Friday, January 16, 2009

So, How Cold IS It???

Images of brass monkeys and well-digger's BEE-hinds come to mind. Ah, the cliche'. As young news writers back in the day, we were told a million times to avoid cliches like the plague. (Get it?) At least I've got my health. And on and on. And we knew the difference between "literal" and "figurative". Within arm's reach right now is my well-worn copy of "Warriner's English Grammar and Composition", stolen from Hortonville High School in 1964. (Miss Hince, God rest your grammar-teaching soul, forgive me.....)
OK, it's cold. When I got up this morning, my digital thermometer read -19.7. That would be degrees Fahrenheit, for the sticklers among us. I can't tell you how many discussions I've had over the years in training on-air broadcasters to say "nineteen below zero" rather than "minus 19 degrees". I've always preached the conversational style, but it's largely fallen on deaf ears. The young folks who write news now have never seen nor heard of Warriner's Grammer and Comp, and apparently they've never been taught about avoiding cliches. They learned to read one word at a time, so when they see "-19", they say "minus nineteen", without converting it to the spoken English of "nineteen below". They can say "Jack and Jill went up the hill to fetch a pail of water", but when they're READING it on-air, they say "Jack and Jill went up thee hill to fetch ay pail of water". A mentor of mine called that the "ay-thee disease" so many broadcasters have.
One of the news reporters on TV last night said "Madison has literally become an ice cube". Really? Didn't notice, but then, I live in the Township of Madison, not the city. Maybe things are different a few miles away, and the city has become an ice cube.
But I digress. As newspapers fail and fold (the Minneapolis Star-Trib went bankrupt yesterday, joining the long parade), the news broadcasters will briefly enjoy a period of increased importance in news dissemination, until the internet truly dominates "mainstream media". Yet, when it gets to be twenty below in Wisconsin in the second week of January, every year they'll continue to drag out the same old cliches. "Imagine what it would be like if you had to work outside in this weather!!!" shouted the news promo on a local channel last night. Gee, never thought of doing a story with somebody who has to work outside when it's cold...that's never been done before. New ground broken - NOT. All the local stations, radio and TV, have been peppered this week with the predictable stories about people who work in meat lockers and ice-cream storage warehouses (the same stories will be re-done in July or August, when we get a week of 90+ weather), and they'll follow around some USPS letter carrier, making his or her appointed rounds in the bitter cold.

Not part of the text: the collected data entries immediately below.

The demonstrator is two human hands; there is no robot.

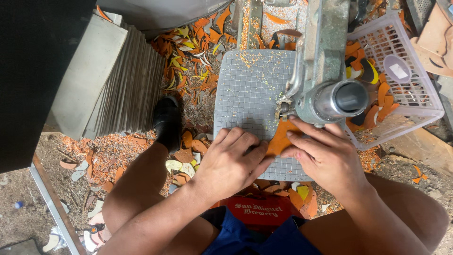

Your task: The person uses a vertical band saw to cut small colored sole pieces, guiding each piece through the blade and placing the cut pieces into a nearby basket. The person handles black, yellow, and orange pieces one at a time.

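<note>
Seated work at a small cutting machine [325, 80], seen from the head camera. We take the grey gridded work plate [245, 89] as landmark. On its near right part, just under the machine's cutting head, lies a flat orange sheet piece [281, 138]. Our left hand [231, 160] rests palm down on the plate's near edge, fingers extended and pressing the piece's left edge; our right hand [323, 153] lies flat on its right side, fingers spread, neither hand clenched. We judge the piece light, thin and somewhat stiff, best held by flat finger pressure near its edges, away from the cutter. Right of the plate stands a white plastic basket [415, 113] of cut shapes; left of it, stacked grey sheets [127, 85]; around it, orange and yellow offcuts [188, 52].
</note>
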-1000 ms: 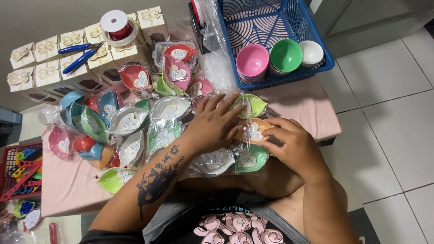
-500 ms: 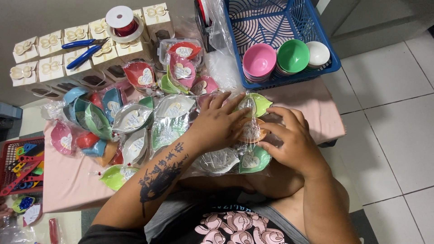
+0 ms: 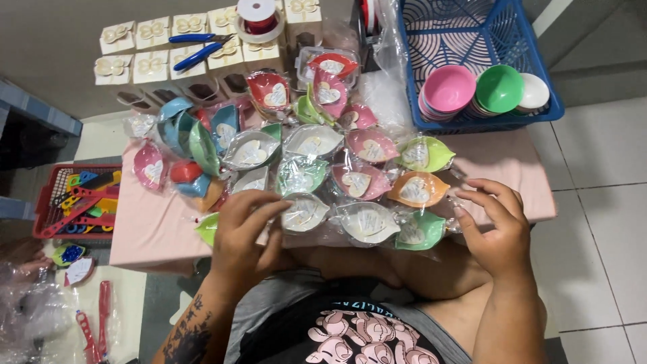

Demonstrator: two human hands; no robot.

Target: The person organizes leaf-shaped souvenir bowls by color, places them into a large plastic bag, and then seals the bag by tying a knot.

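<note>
Several leaf-shaped plastic dishes wrapped in clear film, each with a heart card inside, lie in rows on a pink-covered table (image 3: 512, 168). My left hand (image 3: 246, 232) rests at the near edge, fingertips touching a white wrapped dish (image 3: 304, 211) and lying over a light green one (image 3: 209, 228). My right hand (image 3: 495, 226) hovers with fingers spread at the near right, just beside a green wrapped dish (image 3: 421, 230) and an orange one (image 3: 418, 189). A white wrapped dish (image 3: 367, 222) lies between the hands. Neither hand grips anything.
A blue basket (image 3: 472, 67) at the back right holds stacked pink, green and white bowls. Cream gift boxes (image 3: 151, 64) with blue pliers (image 3: 199, 48) and a ribbon spool (image 3: 257, 17) stand at the back left. A red tray of tools (image 3: 74, 202) sits to the left, lower down.
Both hands have come off the dishes at the middle right. My left hand moved left to the near edge; my right hand drew back to the right and opened.
</note>
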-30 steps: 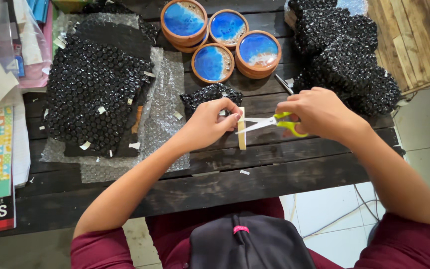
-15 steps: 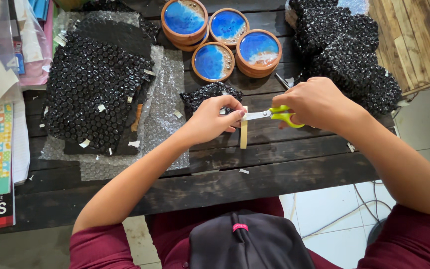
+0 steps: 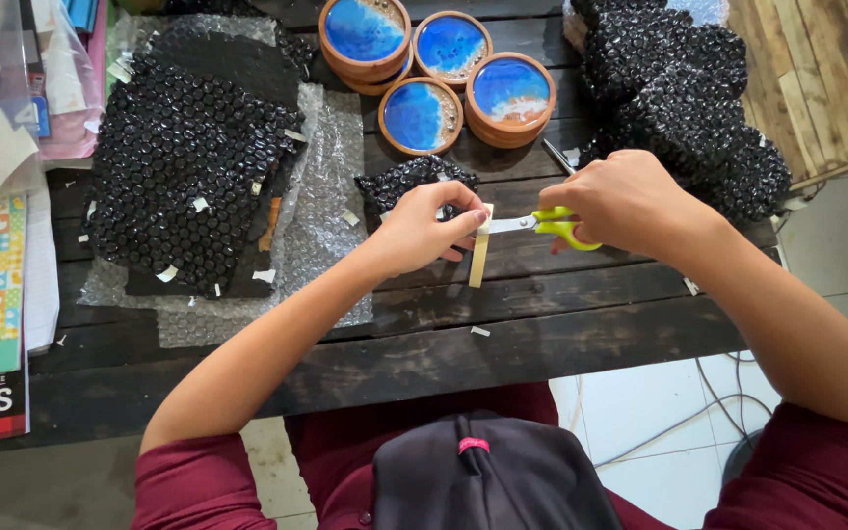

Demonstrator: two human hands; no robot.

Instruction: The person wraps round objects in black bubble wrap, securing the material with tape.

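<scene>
Head: tape strip point(image 3: 480, 257) pinched, left hand point(image 3: 422, 232); scissors point(image 3: 547, 224) touching.

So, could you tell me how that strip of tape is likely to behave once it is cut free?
The strip of tape hangs straight from the left hand, so it is probably light and floppy. Thin as it looks, it may curl or cling to fingers. The scissors in the right hand meet it near the top.

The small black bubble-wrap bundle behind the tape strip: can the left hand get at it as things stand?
Probably yes. The left hand lies right beside the small black bubble-wrap bundle, nothing between them, but its fingers pinch the tape strip.
</scene>
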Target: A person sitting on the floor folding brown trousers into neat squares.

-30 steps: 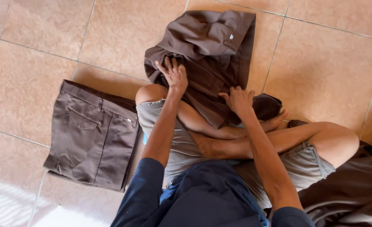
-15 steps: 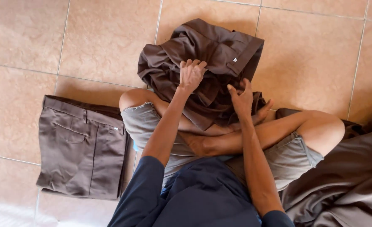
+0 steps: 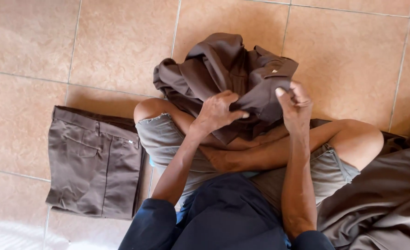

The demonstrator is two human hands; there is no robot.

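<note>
I sit cross-legged on a tiled floor with a crumpled dark brown garment [image 3: 223,74] bunched over my shins. My left hand [image 3: 216,111] grips a fold of its cloth near the middle. My right hand [image 3: 295,106] pinches the cloth at the right, just below a flap with a small pale button. Both hands lift the bundle slightly off my legs. The lower part of the garment is hidden behind my hands and knees.
A folded pair of brown trousers [image 3: 96,164] lies flat on the floor to my left. More brown cloth [image 3: 381,199] is heaped at my right side. Tan floor tiles [image 3: 121,41] with grey grout lines spread ahead.
Both hands have moved from lying spread on the garment to gripping it. The cloth has been gathered into a tighter bundle and drawn closer toward me.
</note>
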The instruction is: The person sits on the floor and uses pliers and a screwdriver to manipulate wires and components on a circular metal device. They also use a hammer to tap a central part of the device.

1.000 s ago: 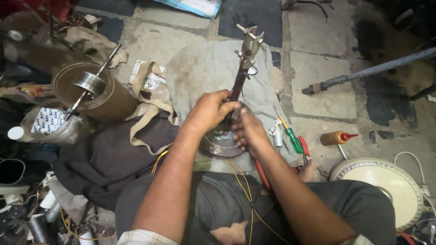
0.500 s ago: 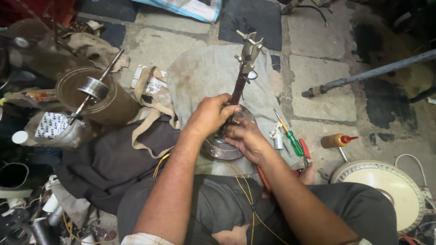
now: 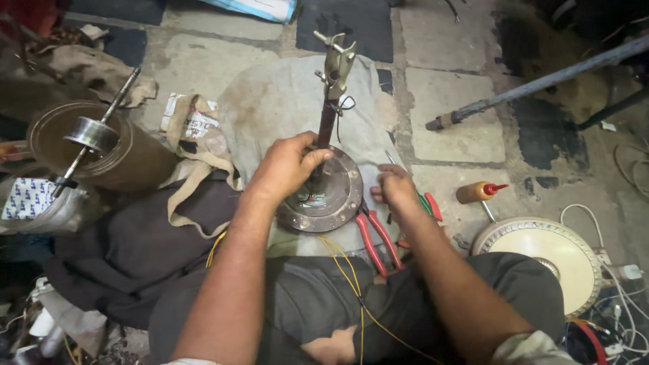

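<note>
A round grey metal fan motor (image 3: 329,199) with a long down rod (image 3: 329,108) lies on a dirty cloth (image 3: 284,101) on the floor. My left hand (image 3: 287,164) grips the rod where it meets the motor. My right hand (image 3: 391,187) is off the motor, to its right, fingers curled over small tools lying there; whether it grips one I cannot tell. Red-handled pliers (image 3: 376,240) lie just below that hand. Thin yellow wires (image 3: 345,263) run from the motor down over my lap.
A brown cylinder with a rotor and shaft (image 3: 94,135) stands at left. An orange bottle with a red cap (image 3: 478,192) and a cream round fan cover (image 3: 541,253) lie at right. A dark pipe (image 3: 541,81) crosses the upper right. Dark cloth (image 3: 128,250) covers the lower left.
My right hand has left the motor and moved right to the tools beside it. My left hand keeps its grip on the rod. The camera view has shifted a little.
</note>
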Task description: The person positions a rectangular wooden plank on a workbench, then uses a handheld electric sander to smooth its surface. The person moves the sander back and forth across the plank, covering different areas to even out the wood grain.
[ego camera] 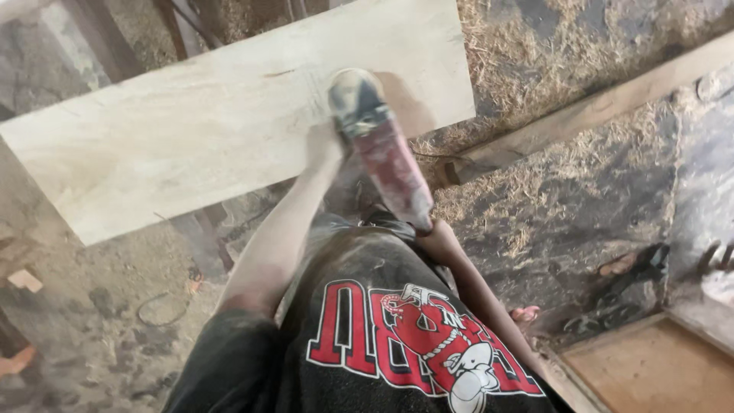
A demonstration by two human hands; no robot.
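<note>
Fig. legend, head view looking down. Left hand point(323, 145) sits at approx. the 11 o'clock side of the power sander point(378, 145); grip appears pressed against the tool's front end, fingers blurred, so whether they wrap it cannot be told. Right hand point(430, 229) is at the tool's rear end, approx. 5 o'clock from the left hand; it is mostly hidden behind the tool body, and its grip state cannot be told. The sander has a dusty grey-black head and a red, dust-coated body; it lies tilted, head toward 11 o'clock, tail toward 5 o'clock. The head rests on the pale wooden board point(214, 115), near the board's right-hand lower edge.

Board is wide, flat, light-coloured, slanting from 8 o'clock up to 1 o'clock across the upper frame. Below it, at 6 o'clock, the person's black shirt point(382, 336) with red-and-white print fills the lower centre.

Outward: a long wooden beam point(596, 107) runs at 2–3 o'clock over the floor point(581, 199), which is dark and strewn w/ straw-like shavings. A flat brown panel point(657, 367) lies at 4–5 o'clock. A thin wire loop point(160, 310) lies on the floor at 8 o'clock.
</note>
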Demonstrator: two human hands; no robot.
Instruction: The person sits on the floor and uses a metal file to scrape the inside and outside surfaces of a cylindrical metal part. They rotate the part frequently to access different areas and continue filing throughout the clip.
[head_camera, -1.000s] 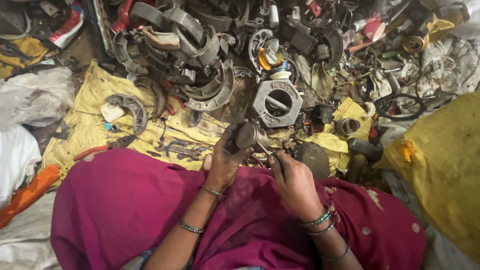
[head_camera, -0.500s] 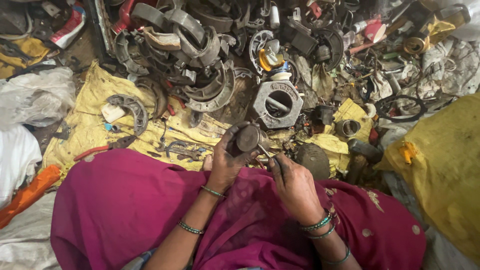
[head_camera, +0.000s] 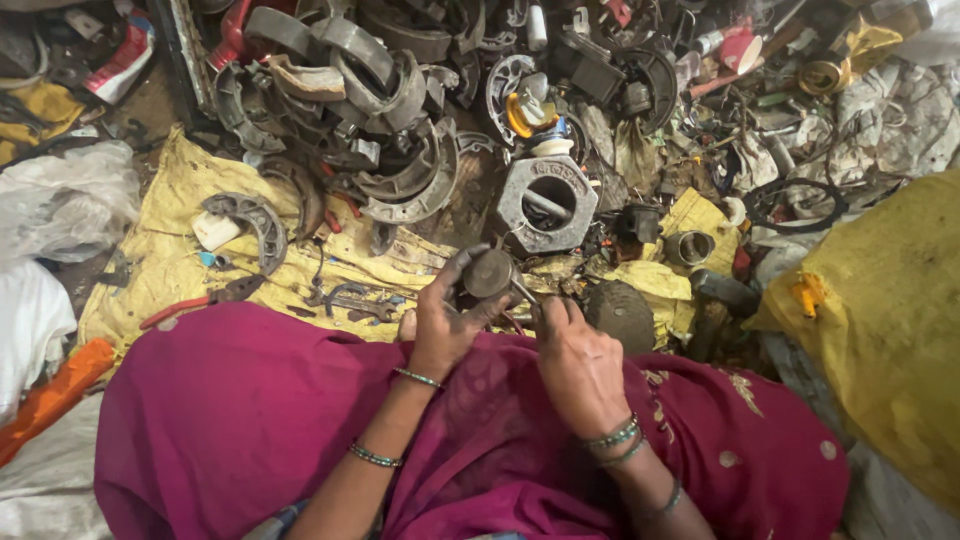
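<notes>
This looks like a scrap yard or junk workshop. Old curved metal pieces (head_camera: 400, 170) are piled high at the top of the picture. A grey metal casing (head_camera: 547, 203) sits in the middle. Dirty yellow cloth (head_camera: 160, 270) covers the ground on the left.

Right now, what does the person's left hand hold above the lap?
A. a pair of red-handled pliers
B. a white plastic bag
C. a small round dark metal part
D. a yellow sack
C: the left hand grips a small round dark metal part in its fingers, while the red-handled pliers lie untouched on the yellow cloth to the left.
</notes>
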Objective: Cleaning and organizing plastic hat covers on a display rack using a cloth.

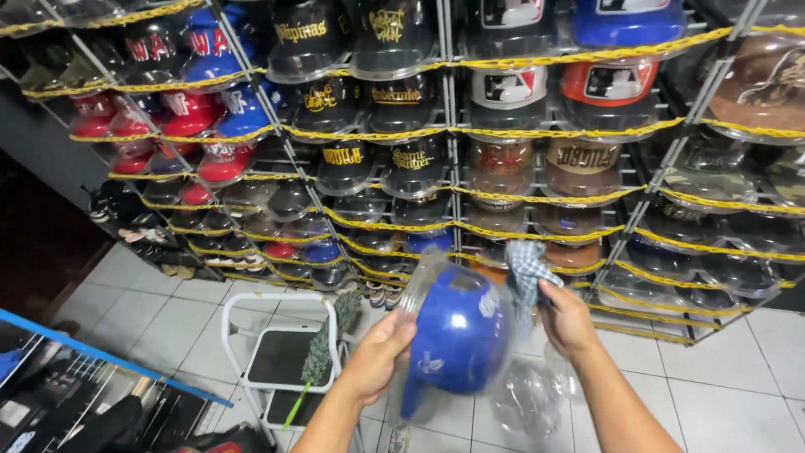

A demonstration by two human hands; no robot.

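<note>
A blue cap (459, 331) sits inside a clear plastic case (428, 289), low in the middle of the view, held up in the air above the white tile floor (729, 403). The left hand (381, 352) is on the left side of the cap, and its grip is closed on the edge of the clear case. The right hand (567, 319) is just to the right of the cap, and its grip is closed on a checked cloth (527, 268) that sticks up above the fingers. The cloth is near the cap's upper right edge, but I cannot tell if it touches the case. Another clear plastic piece (528, 398) hangs below the cap, to the right. Behind the cap stands a big wire rack (453, 126) full of more caps in clear cases, with yellow chains (537, 63) running along the front edge of each shelf. The rack is close behind the hands, so there is little room that way. To the left of the cap and lower down stands a white step stool (281, 352), with a green duster (323, 352) leaning on it. The stool is just beside the left arm. To the right of the cap the floor has open tiles.
</note>
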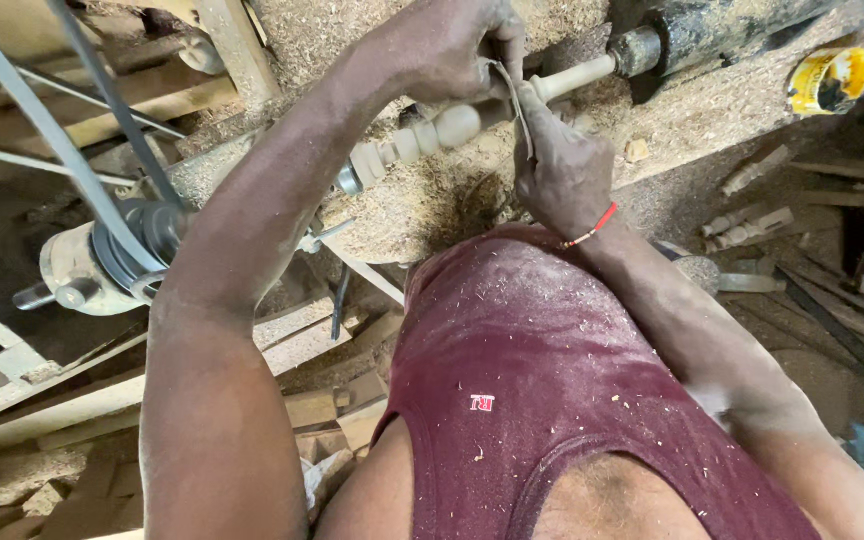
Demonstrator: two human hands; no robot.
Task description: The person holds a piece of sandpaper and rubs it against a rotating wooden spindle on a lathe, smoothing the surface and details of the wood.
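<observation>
One pale turned wooden spindle (pixel 452 128) is mounted on the lathe, its long axis running from lower left to upper right. Its left end meets a metal fitting near the grey pulley (pixel 102 255); its right end enters the dark cylindrical tailstock (pixel 692 35). The left part of the spindle shows several rounded beads, the right part a plain thin shaft.

Two hands work on it. The left hand (pixel 452 50) is curled shut above the spindle, pinching the upper end of one thin grey strip (pixel 520 105). The right hand (pixel 562 170), with a red thread bracelet (pixel 592 230) at the wrist, is closed below the spindle on the strip's lower end. The strip passes across the spindle between the two hands.

Two flat grey belts (pixel 52 130) run from the upper left to the pulley. Sawdust covers the bench (pixel 712 110), where one yellow tin (pixel 829 80) lies on its side at the far right. A few turned wooden pieces (pixel 747 228) lie below it.
</observation>
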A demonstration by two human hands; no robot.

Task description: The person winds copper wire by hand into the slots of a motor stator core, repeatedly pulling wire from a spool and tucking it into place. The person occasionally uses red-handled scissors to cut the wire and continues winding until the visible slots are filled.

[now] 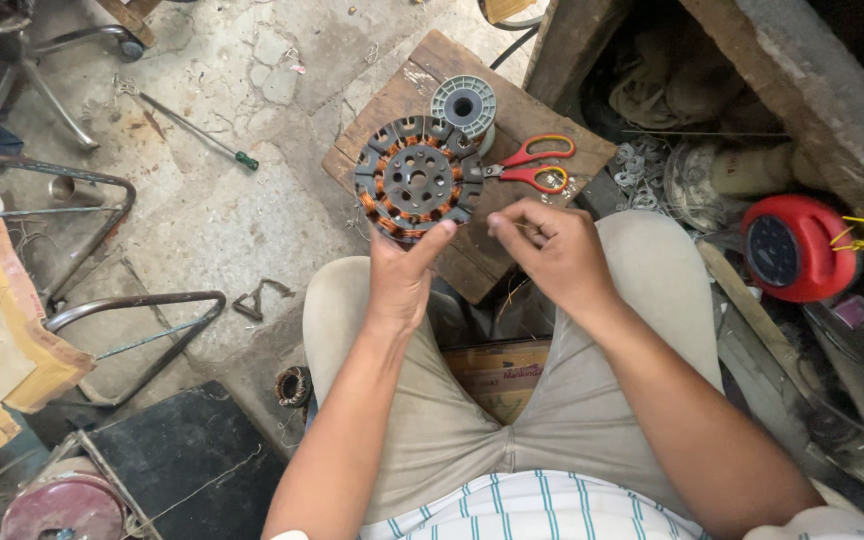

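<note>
Cracked concrete floor under a small wooden tabletop [512,105] at frame centre, where left hand [399,275] fingers grip the round copper-wound stator [417,178] by its lower edge, right hand [550,250] just right of it, fingers pinched, apparently on thin wire, scissors [535,163] beyond

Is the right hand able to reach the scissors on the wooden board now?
Probably yes: the right hand hovers just below the scissors, and nothing lies between them on the wooden board.

left hand [399,275] gripping stator [417,178] (copper-wound), scissors [535,164] beside
</note>
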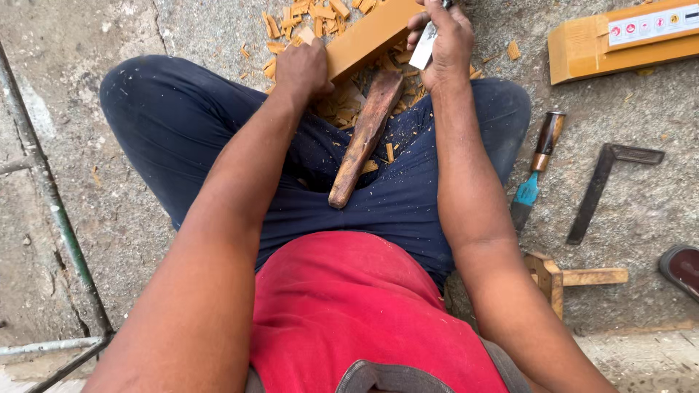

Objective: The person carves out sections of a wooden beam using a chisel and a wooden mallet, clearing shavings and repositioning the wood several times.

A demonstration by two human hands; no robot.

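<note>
I sit cross-legged on a concrete floor in dark blue trousers and a red shirt. My left hand presses on the near end of an orange-brown wooden plank that runs up to the frame's top. My right hand grips a chisel with a flat metal blade against the plank's right side. A dark wooden mallet lies on my lap between my forearms. Several wood chips are scattered around the plank.
Another chisel with a wooden handle and blue blade guard lies on the floor at right, beside a metal try square. A wooden block with a label sits top right. A wooden marking gauge, a shoe, and metal bars at left.
</note>
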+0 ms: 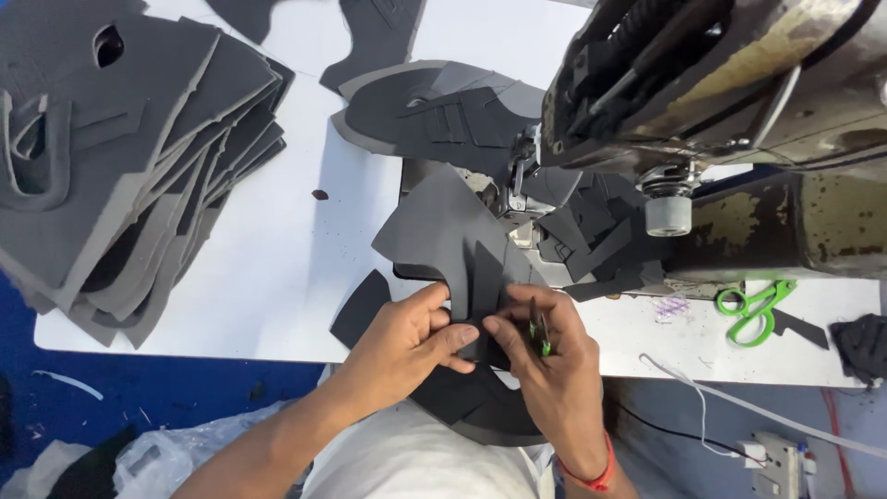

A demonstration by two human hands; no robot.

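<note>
Pinching 1 grey cut piece (462,242) w/ left hand (407,334) + right hand (545,346) | 1 green scissors (756,310) | 1 stack (120,157)

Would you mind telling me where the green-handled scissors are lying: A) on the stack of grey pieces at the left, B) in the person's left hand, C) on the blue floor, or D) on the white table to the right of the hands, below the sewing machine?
D: the green-handled scissors lie flat on the white table, right of both hands and just below the sewing machine.
</note>
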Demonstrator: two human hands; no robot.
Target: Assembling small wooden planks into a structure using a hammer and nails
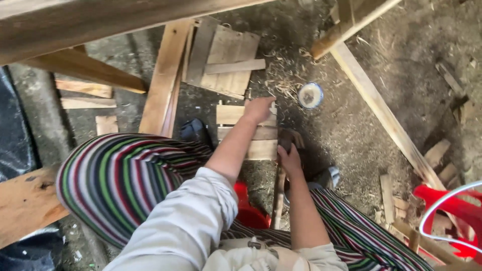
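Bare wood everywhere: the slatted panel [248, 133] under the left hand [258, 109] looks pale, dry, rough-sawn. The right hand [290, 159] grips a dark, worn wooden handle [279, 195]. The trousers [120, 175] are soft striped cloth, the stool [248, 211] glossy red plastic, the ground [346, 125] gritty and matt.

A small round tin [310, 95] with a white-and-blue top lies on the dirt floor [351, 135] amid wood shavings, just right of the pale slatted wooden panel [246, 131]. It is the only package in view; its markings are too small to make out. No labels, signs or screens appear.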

The Facebook pages of the local broadcasters...many of them personal friends of long standing...are filled this week with back-and-forth about how idiotic these stories are. Yet, they continue to follow the orders of the boss, who says "do a cold weather story". One wag commented on a local TV reporter's Facebook post about bundling up to go outside and do a cold-weather story, "so, we can't know how cold it is unless you stand outside when you're doing the story?"...and another poster said "how stupid that you're going to have to do the story outside, to tell us we shouldn't be outside".
'nuff said. The consumers of the news are more savvy than the people who decide what the news is.
And they wonder why so many news sources are foundering.